What the task requires: Go through the listing and retype each line exactly.

Data extract:

╭──

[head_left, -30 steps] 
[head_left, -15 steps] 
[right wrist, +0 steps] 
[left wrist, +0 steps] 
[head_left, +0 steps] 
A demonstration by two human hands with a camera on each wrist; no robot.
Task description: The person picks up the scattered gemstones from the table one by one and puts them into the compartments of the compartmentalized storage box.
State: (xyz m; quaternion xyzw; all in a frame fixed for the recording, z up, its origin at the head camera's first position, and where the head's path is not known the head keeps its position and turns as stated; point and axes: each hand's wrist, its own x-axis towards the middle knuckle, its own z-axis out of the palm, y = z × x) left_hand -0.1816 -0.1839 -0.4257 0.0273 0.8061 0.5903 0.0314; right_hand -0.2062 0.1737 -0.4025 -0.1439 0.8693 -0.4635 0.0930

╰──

Answer section:
[head_left, -30 steps] 
[head_left, -15 steps] 
[right wrist, +0 steps] 
[left wrist, +0 steps] 
[head_left, +0 steps] 
A demonstration by two human hands with a camera on each wrist; no robot.
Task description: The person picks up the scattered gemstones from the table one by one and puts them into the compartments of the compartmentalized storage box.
State: (xyz m; quaternion xyzw; all in a frame fixed for the recording, z up, its origin at the head camera's first position, and where the head's path is not known the head keeps its position and turns as stated; point and axes: each hand's wrist, its own x-axis towards the middle knuckle, its own z-axis out of the palm, y = z × x) left_hand -0.1816 -0.1839 -0.4257 0.0273 0.8061 0.5903 0.0314; right_hand -0.2062 0.1737 -0.4025 -0.1439 0.8693 -0.4635 0.0930

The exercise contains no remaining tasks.